Les partis et le chef du gouvernement, Elyes Fakhfakh, ont signé une sorte d’un contrat de dupes intitulé «Plan d’action contractuel» (PAC), précisant les orientations et les objectifs de l’action gouvernementale pour la législature 2020-2024. Et sur la forme et sur le fond, ce document est redondant et démagogique : on y trouve les mêmes slogans recyclés et reformulés par les partis politiques, depuis 2011.
Par Dr Afifa Khazri *
Tout indique que les milieux politiques remâchent les mêmes slogans, dont certains sont inscrites et confirmées dans la Constitution de 2014, comme les libertés, les droits de la femme, la lutte contre les disparités régionales…
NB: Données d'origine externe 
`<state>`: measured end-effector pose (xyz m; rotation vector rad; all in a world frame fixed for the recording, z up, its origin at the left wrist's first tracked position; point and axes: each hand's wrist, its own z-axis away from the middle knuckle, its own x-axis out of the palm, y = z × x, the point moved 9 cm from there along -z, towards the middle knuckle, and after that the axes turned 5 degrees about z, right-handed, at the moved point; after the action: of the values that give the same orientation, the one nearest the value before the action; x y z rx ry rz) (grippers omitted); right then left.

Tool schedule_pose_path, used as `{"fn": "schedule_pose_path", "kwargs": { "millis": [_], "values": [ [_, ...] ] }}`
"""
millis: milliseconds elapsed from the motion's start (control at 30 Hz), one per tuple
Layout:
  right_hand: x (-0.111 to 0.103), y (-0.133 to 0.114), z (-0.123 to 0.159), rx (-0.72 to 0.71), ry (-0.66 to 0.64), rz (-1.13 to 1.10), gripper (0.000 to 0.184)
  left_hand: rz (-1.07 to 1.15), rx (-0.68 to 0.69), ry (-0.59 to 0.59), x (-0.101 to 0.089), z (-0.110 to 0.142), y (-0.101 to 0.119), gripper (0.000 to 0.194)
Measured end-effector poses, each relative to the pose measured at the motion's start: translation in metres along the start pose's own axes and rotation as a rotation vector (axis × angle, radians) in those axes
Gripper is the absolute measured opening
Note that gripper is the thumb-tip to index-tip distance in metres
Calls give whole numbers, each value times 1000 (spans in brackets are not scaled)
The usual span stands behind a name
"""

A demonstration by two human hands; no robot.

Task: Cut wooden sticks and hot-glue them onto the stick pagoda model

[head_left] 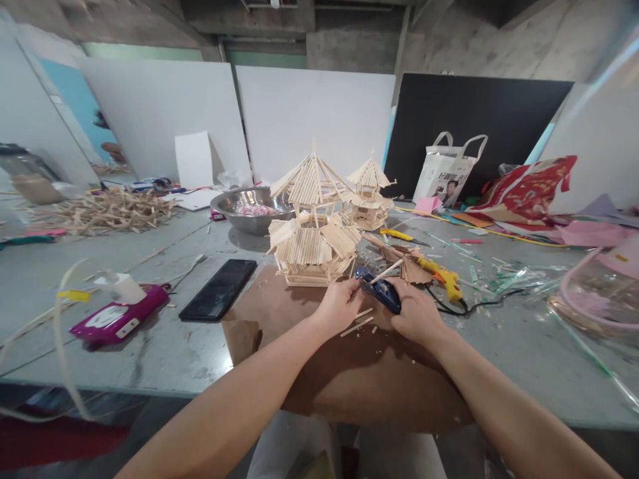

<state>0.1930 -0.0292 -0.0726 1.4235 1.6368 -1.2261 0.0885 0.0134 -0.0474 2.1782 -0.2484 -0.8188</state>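
My right hand (417, 311) is wrapped round a dark blue hand cutter (387, 295), whose head points toward my left hand. With its fingers pinched together, my left hand (340, 305) holds a thin wooden stick (387, 271) that slants up to the right across the cutter. The fingers hide the stick's near end. Just behind my hands stands a model pavilion (313, 247) built of thin sticks, with a pointed open-ribbed upper roof. A few short cut sticks (357, 326) lie below my hands on a brown sheet (324, 372).
A second stick pavilion (368, 199) stands behind. Left are a steel bowl (234, 216), a black phone (218, 291), a purple power strip (122, 319) and a stick pile (114, 213). Right lie a yellow glue gun (446, 278) with its cord, a yellow knife (397, 234) and plastic scraps (514, 283).
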Motion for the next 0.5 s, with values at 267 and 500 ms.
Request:
{"fn": "schedule_pose_path", "kwargs": {
  "millis": [267,500],
  "values": [
    [1,0,1,28,-29,16,39,-59,25,0,-1,0,1,27],
    [0,-3,2,17,-30,34,34,-64,49,2,-1,1,5,25]
  ]
}}
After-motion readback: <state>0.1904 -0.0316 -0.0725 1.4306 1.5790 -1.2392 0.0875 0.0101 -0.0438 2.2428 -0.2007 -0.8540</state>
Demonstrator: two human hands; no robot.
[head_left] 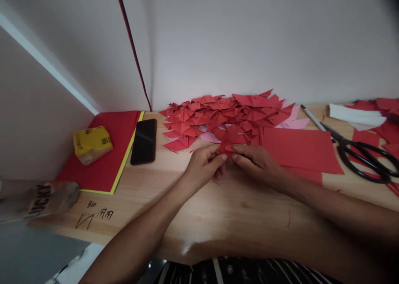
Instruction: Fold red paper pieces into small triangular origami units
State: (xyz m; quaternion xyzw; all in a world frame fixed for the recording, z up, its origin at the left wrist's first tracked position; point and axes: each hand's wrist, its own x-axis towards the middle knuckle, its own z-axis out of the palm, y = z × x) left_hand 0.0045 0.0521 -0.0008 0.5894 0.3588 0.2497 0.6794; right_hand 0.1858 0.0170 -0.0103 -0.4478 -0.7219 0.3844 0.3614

Face à cette redondance, le silence est plutôt total sur les enjeux et priorités économiques, monétaires et budgétaires. Un véritable black-out sur les réformes économiques, les politiques monétaires ou encore les enjeux de la fiscalité. Et cela fait peur aux acteurs économiques, aux milieux de la finance (formelle et informelle) et met encore plus d’incertitude et d’appréhension.
Les ententes entre les partis impliqués dans la constitution du gouvernement doivent parler des vrais enjeux, tant sur le plan politique que sur le plan économique et monétaire.
Le gouvernement Fakhfakh ne rassure pas
Sur le plan politique, les partis politiques représentés au sein du gouvernement Fakhfakh doivent revoir le système électoral pour favoriser la stabilité gouvernementale par le principe de la majorité absolue. La Constitution tunisienne a copié des constitutions parlementaires, mais sans se rendre compte que dans les démocraties modernes, le bipartisme reste le dénominateur commun des démocraties qui fonctionnent. Trop de partis génère l’émiettement, la parcellisation et ultimement l’impossibilité démocratique, démontrée par le Théorème d’Arrow, un économiste américain ayant obtenu le prix Nobel pour avoir démontré qu’avec plus que trois partis politiques dominants, l’instabilité des décisions politiques (et gouvernementales) peut être expliquée par l’incohérence (intransitivité) des préférences des partis… allant jusqu’à inviter la mise en place d’une gouvernance «dictatoriale» pour optimiser l’économie.
La stabilité politique est nécessaire pour une stabilité économique. En effet, le gouvernement Fakhfakh ne rassure pas, tant et aussi longtemps qu’il amalgame indifféremment des politiques publiques, budgétaires et fiscales, sans anticiper rationnellement les impasses de l’impossible faisabilité. C’est encore une fois, le théorème d’Arrow !
L’enjeu est de taille, puisque sur le front politique, la Tunisie a besoin d’importantes réformes pour remettre de l’espoir chez les acteurs économique. Exemple, la croissance ne peut revenir dans un contexte où la productivité, l’investissement, l’innovation sont incapables de retrouver leurs santé et dynamisme.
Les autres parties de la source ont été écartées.